What both these ideas point to are the objective implications of our actions. There is a subjective moment to decision making (“that’s interesting, I should do it”) but in so far as a decision is made there are also objective consequences to our decision. Some of these are consequences for ourself, as our commitment entails an allocation of our finite resources (though of course we don’t conceptualise it in these terms). Some of these are consequences for our circumstances, as our commitment leads us to enter into contracts and agreements, moving places and making changes to the characteristics of our lives. Everythingism represents a fundamental antipathy towards these constraints. It represents an inclination to try and elude the consequences of our actions. We want to have everything. We want to do everything. We want to be everything. At least in my case I want to read everything. It’s a particular response to cultural variety.

It’s a reticence to ‘bound’ variety, as Margaret Archer puts it, so as to delimit the pool of options we experience and choose from a more restricted set.

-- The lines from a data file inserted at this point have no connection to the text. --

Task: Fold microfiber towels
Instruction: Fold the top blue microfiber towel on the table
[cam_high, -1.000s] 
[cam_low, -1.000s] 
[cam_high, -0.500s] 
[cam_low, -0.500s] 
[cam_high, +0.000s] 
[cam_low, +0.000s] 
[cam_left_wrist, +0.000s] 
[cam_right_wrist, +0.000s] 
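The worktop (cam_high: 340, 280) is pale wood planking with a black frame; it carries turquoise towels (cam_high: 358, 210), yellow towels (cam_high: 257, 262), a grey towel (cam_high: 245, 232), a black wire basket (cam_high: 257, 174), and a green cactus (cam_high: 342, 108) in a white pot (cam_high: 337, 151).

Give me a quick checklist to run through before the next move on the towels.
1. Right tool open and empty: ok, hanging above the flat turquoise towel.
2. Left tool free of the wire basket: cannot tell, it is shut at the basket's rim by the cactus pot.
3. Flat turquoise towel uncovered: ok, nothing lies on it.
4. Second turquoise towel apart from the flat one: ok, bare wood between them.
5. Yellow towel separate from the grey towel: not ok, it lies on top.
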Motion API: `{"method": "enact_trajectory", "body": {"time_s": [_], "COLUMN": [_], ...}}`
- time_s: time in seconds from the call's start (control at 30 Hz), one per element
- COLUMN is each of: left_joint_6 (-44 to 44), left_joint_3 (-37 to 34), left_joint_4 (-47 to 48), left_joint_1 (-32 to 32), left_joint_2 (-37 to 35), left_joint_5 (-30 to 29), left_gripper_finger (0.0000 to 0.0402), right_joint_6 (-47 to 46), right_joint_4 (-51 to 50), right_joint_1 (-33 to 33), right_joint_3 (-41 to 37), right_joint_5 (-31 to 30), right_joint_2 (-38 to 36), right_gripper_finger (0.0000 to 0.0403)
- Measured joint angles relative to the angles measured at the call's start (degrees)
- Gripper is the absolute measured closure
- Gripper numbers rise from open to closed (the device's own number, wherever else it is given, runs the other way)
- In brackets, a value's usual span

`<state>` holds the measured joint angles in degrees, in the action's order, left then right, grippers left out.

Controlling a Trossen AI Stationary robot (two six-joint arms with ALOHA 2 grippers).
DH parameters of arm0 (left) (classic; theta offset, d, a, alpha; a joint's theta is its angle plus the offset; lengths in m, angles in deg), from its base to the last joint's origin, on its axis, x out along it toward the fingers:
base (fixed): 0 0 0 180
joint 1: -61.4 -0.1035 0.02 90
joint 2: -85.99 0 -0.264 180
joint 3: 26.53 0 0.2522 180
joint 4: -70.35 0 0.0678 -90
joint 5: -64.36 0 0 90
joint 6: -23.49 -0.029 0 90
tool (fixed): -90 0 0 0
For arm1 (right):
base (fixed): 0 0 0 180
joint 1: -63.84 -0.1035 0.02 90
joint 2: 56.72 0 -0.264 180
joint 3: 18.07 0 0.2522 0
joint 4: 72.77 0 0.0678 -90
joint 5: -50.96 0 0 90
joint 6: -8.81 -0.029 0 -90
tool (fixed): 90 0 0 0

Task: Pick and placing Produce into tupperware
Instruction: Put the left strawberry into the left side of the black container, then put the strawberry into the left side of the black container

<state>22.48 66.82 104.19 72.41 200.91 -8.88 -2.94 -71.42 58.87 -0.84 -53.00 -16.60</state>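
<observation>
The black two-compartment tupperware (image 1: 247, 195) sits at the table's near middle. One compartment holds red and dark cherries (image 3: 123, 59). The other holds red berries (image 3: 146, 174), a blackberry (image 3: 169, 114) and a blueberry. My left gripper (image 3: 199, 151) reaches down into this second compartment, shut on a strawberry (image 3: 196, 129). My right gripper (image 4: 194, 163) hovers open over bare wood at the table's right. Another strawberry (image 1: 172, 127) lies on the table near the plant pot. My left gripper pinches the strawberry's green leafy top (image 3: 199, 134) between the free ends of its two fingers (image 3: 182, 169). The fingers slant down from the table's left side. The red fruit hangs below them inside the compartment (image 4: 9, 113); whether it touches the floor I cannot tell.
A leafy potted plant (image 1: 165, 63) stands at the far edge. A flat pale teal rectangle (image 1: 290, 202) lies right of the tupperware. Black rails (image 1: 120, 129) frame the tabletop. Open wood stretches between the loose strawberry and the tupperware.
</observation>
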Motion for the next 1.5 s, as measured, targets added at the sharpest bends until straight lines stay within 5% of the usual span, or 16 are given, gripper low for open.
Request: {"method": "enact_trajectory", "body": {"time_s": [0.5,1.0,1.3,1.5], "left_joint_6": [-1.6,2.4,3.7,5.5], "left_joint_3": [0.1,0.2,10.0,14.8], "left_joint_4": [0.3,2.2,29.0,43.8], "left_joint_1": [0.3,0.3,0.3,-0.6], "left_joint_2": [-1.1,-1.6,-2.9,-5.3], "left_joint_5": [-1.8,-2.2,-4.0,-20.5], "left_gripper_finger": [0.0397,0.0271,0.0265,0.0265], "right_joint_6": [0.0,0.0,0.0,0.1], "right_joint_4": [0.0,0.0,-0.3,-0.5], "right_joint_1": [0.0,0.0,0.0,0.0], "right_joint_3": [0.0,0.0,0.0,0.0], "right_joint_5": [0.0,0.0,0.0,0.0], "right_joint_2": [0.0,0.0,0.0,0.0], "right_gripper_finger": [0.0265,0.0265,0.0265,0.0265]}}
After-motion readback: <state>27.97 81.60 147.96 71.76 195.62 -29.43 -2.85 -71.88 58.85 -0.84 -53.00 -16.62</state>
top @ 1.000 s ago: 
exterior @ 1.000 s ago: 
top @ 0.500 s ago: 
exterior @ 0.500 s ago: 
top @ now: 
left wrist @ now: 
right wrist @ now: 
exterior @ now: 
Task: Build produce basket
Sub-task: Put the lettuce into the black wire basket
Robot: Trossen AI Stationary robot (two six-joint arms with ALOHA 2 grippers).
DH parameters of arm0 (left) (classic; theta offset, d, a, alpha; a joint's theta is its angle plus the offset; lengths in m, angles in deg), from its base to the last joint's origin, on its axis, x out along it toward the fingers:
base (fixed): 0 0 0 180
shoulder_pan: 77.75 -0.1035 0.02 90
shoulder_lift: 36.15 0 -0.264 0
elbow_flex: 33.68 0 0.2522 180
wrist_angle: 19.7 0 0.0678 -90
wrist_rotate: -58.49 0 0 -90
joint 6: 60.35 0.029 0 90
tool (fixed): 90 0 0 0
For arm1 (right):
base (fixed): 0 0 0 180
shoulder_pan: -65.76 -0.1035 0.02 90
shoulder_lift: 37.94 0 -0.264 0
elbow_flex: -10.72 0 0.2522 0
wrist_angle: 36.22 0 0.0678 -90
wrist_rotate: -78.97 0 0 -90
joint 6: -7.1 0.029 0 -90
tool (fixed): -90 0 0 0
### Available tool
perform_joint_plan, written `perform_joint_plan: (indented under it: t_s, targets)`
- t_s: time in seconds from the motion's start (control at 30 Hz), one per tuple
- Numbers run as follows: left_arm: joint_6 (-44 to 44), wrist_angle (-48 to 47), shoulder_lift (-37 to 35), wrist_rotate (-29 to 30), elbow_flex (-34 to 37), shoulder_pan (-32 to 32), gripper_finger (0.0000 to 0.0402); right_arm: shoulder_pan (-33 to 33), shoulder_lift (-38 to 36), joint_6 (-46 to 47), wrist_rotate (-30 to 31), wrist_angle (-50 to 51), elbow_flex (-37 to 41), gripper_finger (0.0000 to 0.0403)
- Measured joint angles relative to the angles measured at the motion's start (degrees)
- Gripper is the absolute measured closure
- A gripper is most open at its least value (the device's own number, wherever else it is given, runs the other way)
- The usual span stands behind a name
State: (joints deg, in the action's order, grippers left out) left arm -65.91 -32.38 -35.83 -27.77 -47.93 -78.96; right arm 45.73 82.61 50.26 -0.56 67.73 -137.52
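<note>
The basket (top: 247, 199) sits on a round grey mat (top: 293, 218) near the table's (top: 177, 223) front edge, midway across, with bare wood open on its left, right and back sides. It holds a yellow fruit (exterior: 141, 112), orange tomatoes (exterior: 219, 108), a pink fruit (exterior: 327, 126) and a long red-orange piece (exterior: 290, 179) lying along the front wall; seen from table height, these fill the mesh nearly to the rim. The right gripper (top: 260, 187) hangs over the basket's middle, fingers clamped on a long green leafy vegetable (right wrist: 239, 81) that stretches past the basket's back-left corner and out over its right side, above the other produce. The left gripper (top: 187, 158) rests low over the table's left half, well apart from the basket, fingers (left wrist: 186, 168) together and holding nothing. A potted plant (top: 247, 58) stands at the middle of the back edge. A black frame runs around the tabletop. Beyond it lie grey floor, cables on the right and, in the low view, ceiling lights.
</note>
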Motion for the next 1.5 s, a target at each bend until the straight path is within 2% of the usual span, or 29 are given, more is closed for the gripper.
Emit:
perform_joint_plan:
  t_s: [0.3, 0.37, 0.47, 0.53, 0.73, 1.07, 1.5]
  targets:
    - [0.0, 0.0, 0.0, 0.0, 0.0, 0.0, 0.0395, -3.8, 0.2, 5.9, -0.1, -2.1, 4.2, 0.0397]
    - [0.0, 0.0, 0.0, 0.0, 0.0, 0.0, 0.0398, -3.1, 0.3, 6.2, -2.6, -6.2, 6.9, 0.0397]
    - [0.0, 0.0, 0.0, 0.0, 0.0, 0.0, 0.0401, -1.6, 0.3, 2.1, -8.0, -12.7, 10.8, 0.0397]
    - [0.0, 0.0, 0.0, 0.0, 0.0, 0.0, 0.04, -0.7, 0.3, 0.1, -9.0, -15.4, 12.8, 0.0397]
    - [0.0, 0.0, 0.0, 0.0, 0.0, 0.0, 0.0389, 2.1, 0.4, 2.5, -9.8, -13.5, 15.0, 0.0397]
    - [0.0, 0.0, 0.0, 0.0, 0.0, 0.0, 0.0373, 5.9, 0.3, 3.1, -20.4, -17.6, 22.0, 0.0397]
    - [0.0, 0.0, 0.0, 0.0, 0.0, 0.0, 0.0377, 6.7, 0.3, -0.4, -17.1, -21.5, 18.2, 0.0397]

For communicative reflexives, personal relations ‘bound’ variety. For autonomous reflexives, strategies and instrumentalism ‘bound’ variety. For meta-reflexives, ideas and ideals bound variety. For fractured reflexives, variety is overwhelming and disorientating. For everythingists, variety is a challenge. Unlike fractured reflexives, it provokes sustained responses but these sustained responses are mutually exclusive. Doing A makes it more difficult to do B etc. In trying to do both I run up against an objective relation, activated by my subjective commitment but irreducible to it – the fact I really really want to do both A and B doesn’t diminish the objective limitations on my time, energy and attention nor does it change the demands which doing A and B place upon me (given my personal characteristics).